Janaína Lisboa
O adiamento da apreciação dos vetos ao ao Programa de Pleno Pagamento de Dívidas dos Estados (Propag), que seria nesta terça no Congresso Nacional, se deveu a uma interlocução do governador do Rio, Cláudio Castro. O líder do governo no Congresso, senador Randolfe Rodrigues, afirmou que o adiamento atende a um pedido do governador, e o veto deve retornar à pauta na próxima sessão do Congresso, que ocorrerá antes do recesso parlamentar, de acordo com o presidente do Senado, Davi Alcolumbre.

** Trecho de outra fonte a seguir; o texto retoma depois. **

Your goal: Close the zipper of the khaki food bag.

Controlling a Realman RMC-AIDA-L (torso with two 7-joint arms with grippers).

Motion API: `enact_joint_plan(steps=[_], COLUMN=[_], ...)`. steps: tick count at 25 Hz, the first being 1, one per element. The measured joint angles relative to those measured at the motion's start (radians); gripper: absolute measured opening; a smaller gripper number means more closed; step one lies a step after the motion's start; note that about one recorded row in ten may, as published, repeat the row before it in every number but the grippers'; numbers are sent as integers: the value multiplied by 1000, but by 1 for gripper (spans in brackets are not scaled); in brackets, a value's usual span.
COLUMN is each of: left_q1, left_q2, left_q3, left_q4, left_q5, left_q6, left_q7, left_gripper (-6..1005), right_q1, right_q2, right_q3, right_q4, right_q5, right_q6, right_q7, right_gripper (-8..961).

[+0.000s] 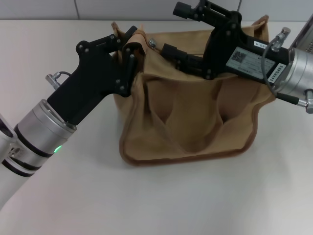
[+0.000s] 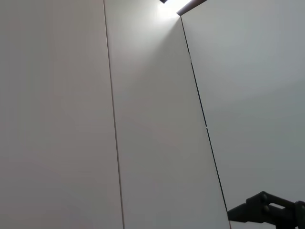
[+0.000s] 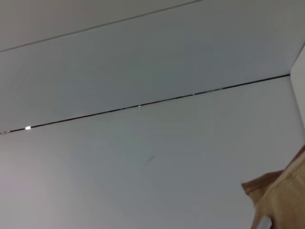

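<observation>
A: Where's the khaki food bag [image 1: 190,117]?
B: Centre of the white tabletop [image 1: 73,196], standing, front face sagging toward the camera. Brown trim along the lower edge.
A: Left gripper [image 1: 131,51]?
B: At the bag's top left corner. Fingers [image 1: 128,58] clenched on the bag fabric there; cloth bunches up between them.
A: Right gripper [image 1: 173,53]?
B: Reaching in from the right, across the top of the bag, tip near the middle of the top edge. Can't tell from the head view if its fingers are released or grasping anything; the tip is dark against dark.
A: The zipper [image 1: 152,43]?
B: Silver pull tab shows at the top left of the bag, just right of the left gripper and just left of the right gripper's tip. Contact with either, can't tell.
A: Wrist cams?
B: Left wrist view: wall panels, plus a black gripper part [image 2: 267,212] in one corner. Right wrist view: wall, with a khaki corner of the bag [image 3: 281,195] at the edge.
</observation>
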Motion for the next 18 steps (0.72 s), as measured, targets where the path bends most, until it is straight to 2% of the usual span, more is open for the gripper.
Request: enact_joint_plan(steps=[18], left_q1=[-19], left_q2=[-2], left_q3=[0], left_q4=[-4], left_q5=[4], left_q6=[-6], left_q7=[0], left_gripper=[54], right_q1=[66], right_q2=[4], right_q3=[-4], right_q4=[39], right_q5=[-3], right_q6=[94], right_q7=[-54], right_gripper=[753])
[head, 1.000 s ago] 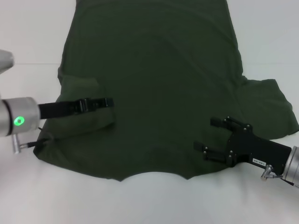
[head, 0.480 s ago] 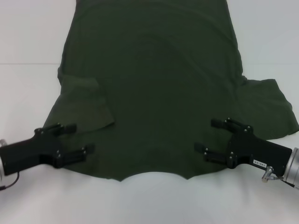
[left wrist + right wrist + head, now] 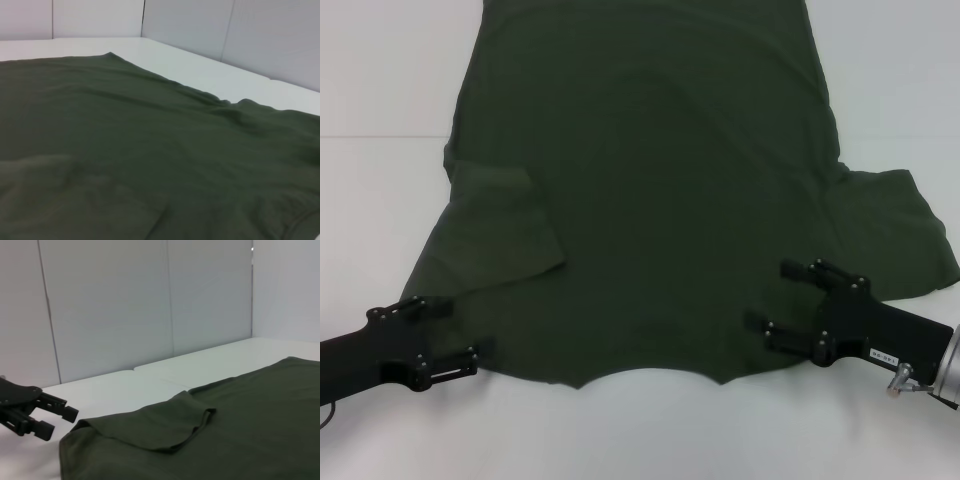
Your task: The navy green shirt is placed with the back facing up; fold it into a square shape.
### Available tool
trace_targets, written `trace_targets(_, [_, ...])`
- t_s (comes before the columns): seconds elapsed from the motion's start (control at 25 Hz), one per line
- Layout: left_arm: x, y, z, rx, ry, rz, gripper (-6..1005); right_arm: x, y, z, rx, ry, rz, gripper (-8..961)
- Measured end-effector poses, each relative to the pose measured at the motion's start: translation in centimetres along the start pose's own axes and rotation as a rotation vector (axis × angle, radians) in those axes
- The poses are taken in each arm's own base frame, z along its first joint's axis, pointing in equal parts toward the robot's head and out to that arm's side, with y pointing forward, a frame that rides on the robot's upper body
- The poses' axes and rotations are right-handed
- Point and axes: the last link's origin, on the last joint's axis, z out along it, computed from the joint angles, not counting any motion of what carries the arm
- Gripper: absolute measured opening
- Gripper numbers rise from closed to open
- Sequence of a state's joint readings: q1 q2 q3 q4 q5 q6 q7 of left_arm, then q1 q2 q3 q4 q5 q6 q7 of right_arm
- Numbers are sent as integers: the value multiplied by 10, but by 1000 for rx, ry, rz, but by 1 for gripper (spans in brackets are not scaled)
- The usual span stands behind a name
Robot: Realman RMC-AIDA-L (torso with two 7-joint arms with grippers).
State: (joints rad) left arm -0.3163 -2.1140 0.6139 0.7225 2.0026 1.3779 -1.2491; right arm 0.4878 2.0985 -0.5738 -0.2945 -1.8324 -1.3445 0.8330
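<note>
With its left sleeve already folded in, the navy green shirt is lying flat on the white table. Both grippers, left gripper and right gripper, are hovering with fingers spread and empty at the near corners, probably lining up for the next fold.

Navy green shirt spread flat over a white table, filling most of the frame.

Dark olive fabric, matte and plain, lying in soft shallow ripples. One straight hem running diagonally along the bare white strip of table, ending in a rounded corner at the far end. A low fold or doubled layer in the nearest part of the cloth, its edge showing as a faint raised line. A small bump of gathered fabric on the shirt's edge towards the table's far side. Pale grey wall panels standing behind the table, meeting at a vertical seam.
</note>
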Motion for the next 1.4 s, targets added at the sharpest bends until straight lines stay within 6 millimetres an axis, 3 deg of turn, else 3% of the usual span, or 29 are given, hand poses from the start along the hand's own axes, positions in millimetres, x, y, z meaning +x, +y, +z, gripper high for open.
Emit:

“Eu fui procurado pelo Governador do Estado do Rio de Janeiro, e ele próprio solicitou para nós um tempo para o diálogo que está sendo travado entre os governos estaduais, sobretudo os do Rio de Janeiro, de São Paulo, da Santa Catarina, de Goiás e de Minas Gerais, sobre os vetos para com o governo”, disse o senador.
Castro foi um dos principais críticos aos vetos do presidente Lula ao projeto que cria regras mais flexíveis para o pagamento das dívidas bilionárias dos estados com o governo federal. O presidente vetou trechos que, na visão do governo, geram impacto no resultado primário das contas públicas – ou seja, na busca pelo equilíbrio entre receita e despesas em 2025 e nos próximos anos.
Pelas regras aprovadas pelo Congresso, os estados poderão renegociar as dívidas com desconto nos juros e parcelamento em até 30 anos com a União. Para isso, terão que comprovar o atendimento a algumas regras de boa gestão. No atual modelo, as dívidas são corrigidas pelo que for menor entre: a taxa básica de juros, a Selic, e a inflação oficial mais 4% ao ano. O texto do projeto aprovado pelos parlamentares mantém o formato atual dos juros (IPCA + 4%), mas prevê mecanismos para reduzir e até zerar esses 4% adicionais.